Les Mêmes, moins JEANNE.

[Grande joie. On se donne des grandes tapes sur les épaules. On se serre les mains. On rit sans motif.]

CORLAIX. Doucement, Messieurs, ce n'est encore qu'une espérance.

FERGASSOU. Basée sur un fait.

CORLAIX. Je le reconnais.

BIRODART. Si on nous garde à Toulon …

VERTILLAC. C'est qu'on a besoin de nous.

D'ARTELLES. On veut que la division des croiseurs rapides soit au complet.

VERTILLAC. Ce que mes canons seraient contents s'ils savaient ça!

CORLAIX [à Vertillac]. J'y pense, ça ne doit pas vous aller plus qu'il ne faut, à vous?

VERTILLAC. Pourquoi donc?

CORLAIX. Parce que Madame Vertillac vient d'accoucher … parce que vous n'avez pas encore vu votre enfant!… Partir pour la guerre dans des conditions pareilles, on a vraiment le droit de manquer un peu de …

VERTILLAC. Commandant, je ne suis probablement pas le seul parmi les officiers de France et je serais certainement le seul à ne pas tirer l'épée avec enthousiasme.

CORLAIX [lui serre la main]. Excusez-moi, mon cher, je n'en ai jamais douté.

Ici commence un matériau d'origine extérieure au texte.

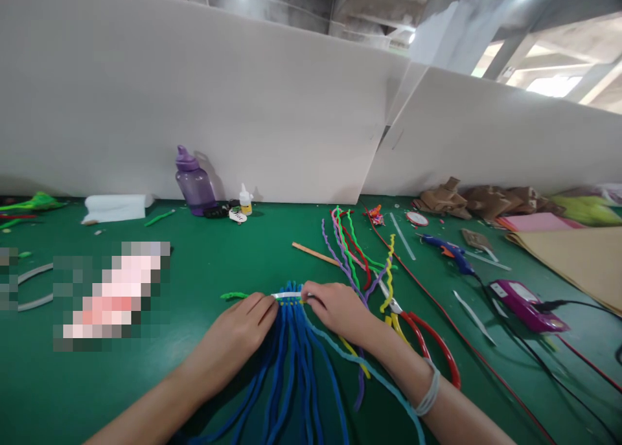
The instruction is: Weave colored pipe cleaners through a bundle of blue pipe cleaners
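Observation:
Several blue fuzzy strands point(291, 374) hang toward me from a narrow woven band, with yellow spots along its top. Across the band lies a short white strip point(290, 295). My left hand point(253, 322) pinches the strip's left end, fingers closed. At the right end, my right hand point(335, 306) is closed on the strip too, its fingertips partly hidden. A light blue strand point(359, 355) runs from the band under my right wrist. A green strand point(234, 296) sticks out left of my left hand.
Red-handled scissors point(440, 341) lie right of my right forearm, near loose purple strands point(335, 247) and a yellow strand point(389, 276). Farther right are a blue glue gun point(449, 251) and a purple device point(525, 304) with cables. A purple bottle point(194, 186) and small glue bottle point(245, 202) stand by the wall.

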Action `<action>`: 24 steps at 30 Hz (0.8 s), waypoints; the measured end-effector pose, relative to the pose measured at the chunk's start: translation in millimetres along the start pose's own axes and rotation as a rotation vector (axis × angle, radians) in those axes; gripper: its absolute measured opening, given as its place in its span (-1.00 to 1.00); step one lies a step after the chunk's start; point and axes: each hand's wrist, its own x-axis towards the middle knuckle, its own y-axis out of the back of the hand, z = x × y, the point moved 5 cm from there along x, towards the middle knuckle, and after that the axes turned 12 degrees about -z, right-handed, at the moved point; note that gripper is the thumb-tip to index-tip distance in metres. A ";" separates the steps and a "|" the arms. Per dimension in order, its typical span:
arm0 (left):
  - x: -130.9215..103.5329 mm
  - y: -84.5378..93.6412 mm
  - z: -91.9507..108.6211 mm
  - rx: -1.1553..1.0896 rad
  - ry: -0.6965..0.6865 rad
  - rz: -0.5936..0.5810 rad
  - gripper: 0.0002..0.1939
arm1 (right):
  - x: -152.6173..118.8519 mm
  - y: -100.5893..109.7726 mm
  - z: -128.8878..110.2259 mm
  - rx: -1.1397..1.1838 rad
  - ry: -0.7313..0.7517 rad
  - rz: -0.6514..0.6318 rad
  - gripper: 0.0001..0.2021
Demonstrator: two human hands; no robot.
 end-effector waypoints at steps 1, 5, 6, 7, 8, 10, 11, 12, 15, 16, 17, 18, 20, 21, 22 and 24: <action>-0.2 0.4 -0.3 -0.006 -0.003 0.009 -0.63 | 0.2 -0.1 0.4 0.009 0.003 -0.004 -0.83; -1.3 0.0 -1.8 -0.028 -0.006 0.026 -0.64 | 0.4 -0.2 1.9 0.049 0.012 -0.011 -0.81; -1.5 -0.5 -2.2 -0.035 -0.006 0.023 -0.65 | 0.3 -0.4 2.0 0.057 0.018 -0.013 -0.80; -1.7 -1.1 -2.4 -0.042 -0.008 0.020 -0.65 | 0.2 -0.5 1.9 0.064 0.025 -0.013 -0.79; -1.7 -1.4 -2.5 -0.046 -0.010 0.017 -0.65 | 0.1 -0.6 1.8 0.068 0.030 -0.011 -0.79; -1.7 -1.5 -2.3 -0.044 -0.013 0.014 -0.65 | 0.0 -0.7 1.7 0.068 0.031 -0.007 -0.79; -1.6 -1.2 -2.1 -0.042 -0.011 0.014 -0.65 | 0.1 -0.8 1.9 0.064 0.024 -0.004 -0.79; -1.5 -0.8 -2.0 -0.041 -0.008 0.016 -0.65 | 0.2 -0.8 2.3 0.057 0.010 -0.003 -0.80; -1.2 0.7 -1.7 -0.046 0.009 0.028 -0.64 | 0.6 -0.5 3.9 0.041 -0.038 -0.003 -0.81; -1.2 1.1 -1.9 -0.053 0.017 0.034 -0.63 | 0.6 -0.3 4.0 0.041 -0.046 -0.003 -0.81; -1.2 1.4 -2.3 -0.063 0.025 0.040 -0.62 | 0.6 0.0 4.0 0.046 -0.046 -0.001 -0.81; -1.2 1.6 -2.9 -0.076 0.035 0.046 -0.61 | 0.4 0.4 3.7 0.052 -0.041 0.002 -0.81; -1.0 1.7 -4.2 -0.111 0.045 0.052 -0.60 | 0.0 1.4 3.1 0.067 -0.028 0.009 -0.81; -0.8 1.7 -4.7 -0.131 0.043 0.052 -0.60 | -0.2 1.7 2.9 0.072 -0.023 0.009 -0.81; -0.7 1.6 -5.1 -0.152 0.037 0.051 -0.61 | -0.3 2.0 2.8 0.076 -0.021 0.009 -0.81; -0.5 1.5 -6.3 -0.197 0.023 0.057 -0.63 | -0.5 2.2 2.7 0.081 -0.019 0.006 -0.80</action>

Je savais que vous diriez cela, mais j'ai voulu me payer la petite joie de vous l'entendre dire … Tout de même vous n'en êtes pas moins papa … inquiet de personne chez vous? La santé?

VERTILLAC. Mille fois merci, Commandant. La maisonnée se porte comme le
Pont-Neuf.

CORLAIX. Bravo! vrai, ça me fait plaisir! Mon cher, faites-moi l'amitié de venir déjeuner demain à ma table; nous décoifferons une bouteille à la santé du nouveau-né.

VERTILLAC. De tout mon coeur, Commandant.

CORLAIX. Ma femme, Messieurs, cachez-lui votre joie pour ne pas gâter la sienne.